Eine anspruchsvolle Bescheidenheit zeichne die Abwehrspielerin aus, in deren Spiel „sehr viel kreative Power“ stecke. „Sie hilft uns durch ihre starke Zweikampfführung, ist im vergangenen Jahr viel intuitiver und selbstbewusster in ihrem Spiel geworden“, sagt er.

Sie traut sich jetzt, auch Fehler zu machen

Woran dieser Wandel festzumachen ist? Emma Davidsmeyer glaubt, dass ihr die Erfahrung, über Jahre im Verein und im Nationalteam mit den Besten trainieren und spielen zu können, sehr viel geholfen habe. „Man traut sich mit der Zeit mehr zu, macht auch mal Dinge, ohne Angst vor Fehlern zu haben“, sagt sie. Mehr Ruhe am Ball und eine höhere Passsicherheit seien Weiterentwicklungen, die sie an sich selbst beobachtet habe.

Defensiv sei sie mit ihren Leistungen durchweg einverstanden, „offensiv ist noch einiges an Potenzial da.

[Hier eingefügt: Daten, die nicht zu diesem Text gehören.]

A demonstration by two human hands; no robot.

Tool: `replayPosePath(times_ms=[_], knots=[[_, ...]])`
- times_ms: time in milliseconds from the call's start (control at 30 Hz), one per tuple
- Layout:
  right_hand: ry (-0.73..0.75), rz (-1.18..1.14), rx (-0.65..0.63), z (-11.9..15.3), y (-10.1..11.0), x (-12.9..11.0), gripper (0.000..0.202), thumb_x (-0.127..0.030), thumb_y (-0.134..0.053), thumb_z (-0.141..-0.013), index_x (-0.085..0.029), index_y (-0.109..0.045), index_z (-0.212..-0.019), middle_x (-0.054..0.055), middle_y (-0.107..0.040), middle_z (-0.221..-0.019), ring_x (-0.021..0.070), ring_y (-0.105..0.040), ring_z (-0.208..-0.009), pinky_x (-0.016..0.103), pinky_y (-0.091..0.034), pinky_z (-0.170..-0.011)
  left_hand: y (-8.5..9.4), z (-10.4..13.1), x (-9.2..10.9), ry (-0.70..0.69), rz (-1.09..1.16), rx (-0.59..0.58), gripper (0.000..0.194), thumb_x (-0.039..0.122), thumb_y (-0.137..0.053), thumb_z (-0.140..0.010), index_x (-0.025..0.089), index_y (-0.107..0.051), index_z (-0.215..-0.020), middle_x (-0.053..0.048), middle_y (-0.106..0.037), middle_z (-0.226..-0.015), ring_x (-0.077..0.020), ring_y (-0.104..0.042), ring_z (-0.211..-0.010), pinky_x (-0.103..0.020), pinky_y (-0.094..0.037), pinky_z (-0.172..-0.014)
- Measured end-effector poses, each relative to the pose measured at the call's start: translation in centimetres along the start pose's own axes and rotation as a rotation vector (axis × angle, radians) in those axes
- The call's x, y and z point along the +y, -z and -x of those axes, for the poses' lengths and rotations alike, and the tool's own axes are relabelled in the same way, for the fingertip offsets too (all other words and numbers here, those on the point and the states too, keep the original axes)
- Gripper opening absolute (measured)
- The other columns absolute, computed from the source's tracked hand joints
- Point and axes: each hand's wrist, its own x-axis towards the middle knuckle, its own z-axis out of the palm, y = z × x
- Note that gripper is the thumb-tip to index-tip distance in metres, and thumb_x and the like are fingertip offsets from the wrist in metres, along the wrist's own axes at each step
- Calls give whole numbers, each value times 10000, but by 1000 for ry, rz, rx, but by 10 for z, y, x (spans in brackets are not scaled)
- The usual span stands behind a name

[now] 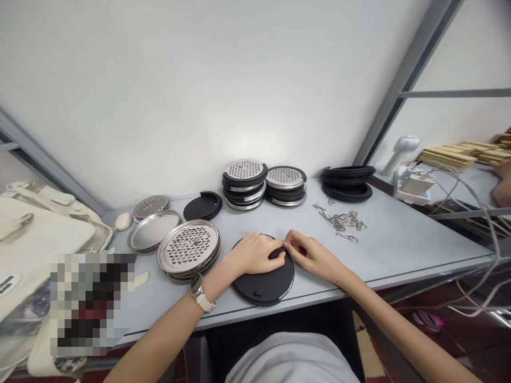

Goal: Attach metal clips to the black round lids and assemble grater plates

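Note:
A black round disc (pixel 267 290) with a small hole lies flat near the table's front edge. Across its upper left part, my left hand (pixel 257 254) grips it with bent fingers, the wrist wearing a watch. At the disc's upper right rim, the fingertips of my right hand (pixel 311 257) are pinched together; whatever is between them is too small to make out. Left of the disc stands a stack of round metal grater plates (pixel 191 247). Off to the right lies a loose heap of small metal hooks (pixel 345 221).
Along the wall stand two stacks of graters with black rims (pixel 244 183) (pixel 286 186), and black rings (pixel 347 186) at right. Plain metal discs (pixel 155 231) and a black holder (pixel 203 206) lie left. A cream bag (pixel 43 229) covers the left end; a handheld scanner (pixel 403 151) and cables are at right.

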Motion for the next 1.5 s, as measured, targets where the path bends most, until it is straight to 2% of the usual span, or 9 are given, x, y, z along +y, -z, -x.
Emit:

Ich fange gerade an zu lernen, wie schnell ich sein kann und wie ich diese Geschwindigkeit optimal einsetzen kann“, sagt sie.

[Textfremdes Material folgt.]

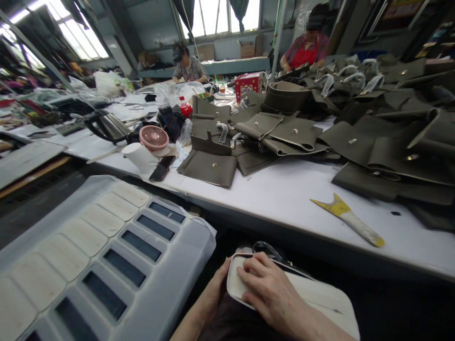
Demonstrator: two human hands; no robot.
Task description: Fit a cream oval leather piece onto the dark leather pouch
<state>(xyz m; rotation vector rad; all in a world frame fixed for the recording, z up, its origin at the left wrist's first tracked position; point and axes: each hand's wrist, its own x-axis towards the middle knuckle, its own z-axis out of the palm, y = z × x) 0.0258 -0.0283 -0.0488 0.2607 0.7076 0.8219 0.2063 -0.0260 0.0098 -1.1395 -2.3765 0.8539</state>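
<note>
A long white piece with rounded ends (320, 296), probably the base of a bag, lies tilted over my lap. A raised rim with a dark line runs along its edge. My left hand (218, 284) is closed around its left end, with most of the fingers hidden beneath. On its pale upper face rests my right hand (268, 284), fingers bent and apart, pressing near the left end. Behind the far edge shows a dark loop in clear plastic (268, 248), perhaps a handle.
To the left stands a grey-covered rack of pale panels (95, 220) beside dark slots. The white table (284, 189) ahead carries olive bags (213, 166), a yellow-ended scraper-like tool (350, 220), a phone (162, 168), a cup (138, 156), a pink fan (154, 137) and a kettle (110, 125). Two people sit beyond.
</note>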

Dabei helfe ihr, eine höhere Fehlertoleranz zuzulassen. „Dadurch dass man immer wieder sieht, dass man auf höchstem Niveau mithalten kann, erlaubt man sich auch, mal einen Fehler zu machen. Früher war mein Gefühl oft, dass es nicht okay ist, wenn nicht alles richtig läuft. Das ist jetzt anders“, sagt sie.

Hadern mit sich selbst hat sie eingedämmt

Sie habe das Hadern mit sich selbst eindämmen können, mit dem sie sich früher oft selbst im Weg stand, ohne dabei weniger (selbst-)kritisch zu sein. „Emma hat eine sehr ehrliche Art, Feedback zu geben. Das macht sie zu einem super Menschen für unser Team“, sagt Valentin Altenburg.

Über sich selbst zu sprechen, das ist der gelernten Arzthelferin, die im sechsten Semester Medizin studiert und aktuell ein im Medizinstudium Famulatur genanntes Praktikum bei einem Hausarzt absolviert, nicht immer geheuer.

Sie wirbelt, wenn das Gespräch nach ihrem Geschmack zu sehr um sie kreist, ihr Mobiltelefon auf dem Tisch herum, zupft an ihrem goldenen Ohrring oder dreht an einer ihrer blonden Locken. Dass sie eine absolute Mannschaftssportlerin ist, unterstreicht auch, dass sie „man“ sagt, wenn „ich“ passender wäre, aber immer „wir“, wenn sie über sportliche Ziele spricht.

Nächste Ziele: Meister mit Alster, EM und Olympia

Diese hat sie für die kommenden Monate, die zumindest bis zu den Olympischen Sommerspielen im August 2024 in Paris voll im Zeichen des Sports stehen, klar definiert: deutscher Meister mit Alster werden, bei der Heim-EM in Mönchengladbach im August und bei Olympia in Frankreich mit dem Nationalteam maximal erfolgreich abschneiden.

Diese Erfolge erzwingen oder ihr Lebensglück von Titeln abhängig machen, das will sie jedoch auf keinen Fall. „Der Weg ist das Ziel, ich möchte jedes Erlebnis genießen und mich darüber freuen, dass ich dabei sein darf“, sagt sie.

Sich im Nationalteam festzuspielen und im Verein Führungsspielerin zu sein, das seien zwar Dinge, die sie sich fest vornehme. „Aber es ist nichts, was ich erwarten würde. Wenn es klappt, ist es der absolute Hammer“, sagt sie. Und wenn nicht? Dann wird die Sonne trotzdem weiter scheinen.